From Decorations to Pie: How to Cook Pumpkin

Laura Philips

Tags bake, cook, pumpkin

Halloween is over and you have pumpkins sitting around. What is there to do with them? Around our house, nothing goes to waste. Our jack-o-lanterns (minus the candles) go to the goats and the decoration pumpkins go in my freezer! Pie pumpkins are more flavorful and less stringy than jack-o-lantern pumpkins. I figure the carving pumpkins are bred for size and the pie pumpkins are bred for flavor.

It is SO easy to bake a pumpkin, scoop out the pulp, bag and freeze it for a future recipe. You can bake and eat any pumpkin or squash, some just have more flavor than others! These are especially good pumpkins because they were grown by my brother on his Iowa farm!

First you want to cut the pumpkin in half vertically. Break off the stem and cut from the top of the pumpkin straight down to the bottom. Notice how I cut through the stem??? I don't recommend that, lol. I thought it would look cool for the picture, but it was not easy! Just break the stem off and cut through the pumpkin; you don't want to cook the stem anyway.

After you cut the pumpkin in half, scoop out the seeds. I like to use my husband's favorite ice cream scoop. Seriously, it doesn't scoop ice cream worth a crap, but it is GREAT for scooping out the pumpkin guts!

There are a lot of recipes out there for pumpkin seeds, but I'm not a fan. This delicious pile of pumpkin innards went to the goats; they gobbled it up. Maybe I'll get lucky and a few seeds will turn into volunteer pumpkin vines next year!

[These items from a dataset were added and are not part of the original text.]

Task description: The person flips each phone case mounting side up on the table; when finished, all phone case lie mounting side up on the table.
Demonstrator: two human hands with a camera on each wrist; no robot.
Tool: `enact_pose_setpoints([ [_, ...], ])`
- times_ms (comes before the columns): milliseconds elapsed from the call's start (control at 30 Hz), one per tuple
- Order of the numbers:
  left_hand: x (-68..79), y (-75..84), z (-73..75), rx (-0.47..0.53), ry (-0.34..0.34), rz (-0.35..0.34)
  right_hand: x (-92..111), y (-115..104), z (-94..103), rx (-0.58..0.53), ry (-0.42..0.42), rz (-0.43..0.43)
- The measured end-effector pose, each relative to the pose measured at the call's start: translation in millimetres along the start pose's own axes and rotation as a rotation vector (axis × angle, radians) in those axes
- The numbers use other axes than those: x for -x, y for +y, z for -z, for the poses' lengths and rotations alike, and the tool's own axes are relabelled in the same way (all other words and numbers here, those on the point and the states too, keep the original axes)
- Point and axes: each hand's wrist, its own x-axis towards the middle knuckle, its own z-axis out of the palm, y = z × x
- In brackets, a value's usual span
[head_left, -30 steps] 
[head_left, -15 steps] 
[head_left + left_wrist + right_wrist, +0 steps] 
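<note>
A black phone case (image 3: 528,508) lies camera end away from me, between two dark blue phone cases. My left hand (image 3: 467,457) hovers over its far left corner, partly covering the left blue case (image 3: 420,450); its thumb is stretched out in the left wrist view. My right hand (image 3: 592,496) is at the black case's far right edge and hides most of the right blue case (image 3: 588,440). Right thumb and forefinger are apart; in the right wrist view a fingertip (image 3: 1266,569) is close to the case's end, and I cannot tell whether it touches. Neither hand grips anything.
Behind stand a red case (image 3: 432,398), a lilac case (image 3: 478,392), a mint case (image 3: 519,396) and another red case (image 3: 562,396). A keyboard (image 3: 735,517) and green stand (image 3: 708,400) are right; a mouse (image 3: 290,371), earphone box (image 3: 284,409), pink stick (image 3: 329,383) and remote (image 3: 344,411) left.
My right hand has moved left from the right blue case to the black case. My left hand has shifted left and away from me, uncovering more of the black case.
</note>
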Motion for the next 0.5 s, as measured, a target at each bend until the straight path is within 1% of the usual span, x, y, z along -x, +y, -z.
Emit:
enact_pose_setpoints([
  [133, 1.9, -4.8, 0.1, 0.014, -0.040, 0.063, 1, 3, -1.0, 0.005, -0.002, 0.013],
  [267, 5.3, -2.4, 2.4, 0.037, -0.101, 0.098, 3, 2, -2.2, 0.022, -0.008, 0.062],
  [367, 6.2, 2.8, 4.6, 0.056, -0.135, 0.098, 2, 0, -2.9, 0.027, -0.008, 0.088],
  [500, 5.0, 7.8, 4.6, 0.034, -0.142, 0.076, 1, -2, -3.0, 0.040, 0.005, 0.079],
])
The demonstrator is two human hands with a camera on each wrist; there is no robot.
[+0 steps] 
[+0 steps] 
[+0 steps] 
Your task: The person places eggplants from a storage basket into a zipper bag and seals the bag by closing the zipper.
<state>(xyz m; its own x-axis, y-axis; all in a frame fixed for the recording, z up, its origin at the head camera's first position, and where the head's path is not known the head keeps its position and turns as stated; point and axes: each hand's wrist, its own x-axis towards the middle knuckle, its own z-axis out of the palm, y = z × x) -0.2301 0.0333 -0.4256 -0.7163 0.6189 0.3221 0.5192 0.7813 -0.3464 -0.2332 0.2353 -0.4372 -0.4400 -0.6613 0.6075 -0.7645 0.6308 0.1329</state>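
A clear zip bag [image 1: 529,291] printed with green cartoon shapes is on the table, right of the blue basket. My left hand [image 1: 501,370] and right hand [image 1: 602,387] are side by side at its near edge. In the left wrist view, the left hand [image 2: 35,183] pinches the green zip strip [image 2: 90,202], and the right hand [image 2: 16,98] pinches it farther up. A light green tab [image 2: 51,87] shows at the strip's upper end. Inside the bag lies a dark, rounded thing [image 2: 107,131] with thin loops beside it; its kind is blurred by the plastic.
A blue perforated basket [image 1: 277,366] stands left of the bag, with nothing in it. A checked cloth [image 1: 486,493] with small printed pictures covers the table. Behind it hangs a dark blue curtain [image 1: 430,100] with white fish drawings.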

Place each cut pumpkin flesh side down on a baking sheet and stab each piece 2-3 times with a knife to allow steam to escape. I line my pan with foil so cleanup is easier. Bake at 350 degrees for 30-60 minutes, depending on the size of the pumpkin. When the pumpkin flesh is soft and easily pierced by a fork, remove the pan from the oven and allow the pumpkins to cool until comfortable to handle.


When cool enough to handle, I grab the ice cream scoop and remove all the pumpkin pulp, placing it in a bowl.


Use a hand mixer or blender to whip the pumpkin pulp. I prefer my mixer because the beaters are easier to clean than my blender and the pumpkin is smooth enough for the breads, pies, and cakes I like to bake. 

Bag your blended pumpkin into freezer bags, squeezing out all air from the bag. I bag in 1 cup, 1-1/2 cup, or 2 cup quantities, depending on what recipes I have in mind. One of my "bags" did not make it to the freezer however. I ran across these Pumpkin Cream Cheese Swirl Bars from Sally's Baking Addiction. YUM!!!

Frozen pumpkin will keep for up to one year in your freezer. I like to date and mark the bag with the quantity. Trust think you'll remember, but you won't! 

So, next year consider decorating with pie pumpkins for Halloween! You can enjoy them as a decoration and then turn them into your favorite pumpkin recipe.

Note: I have cooked butternut squash using this same method and use it interchangeably with pumpkin in recipes. I doubt you will be able to tell the difference after baking with it.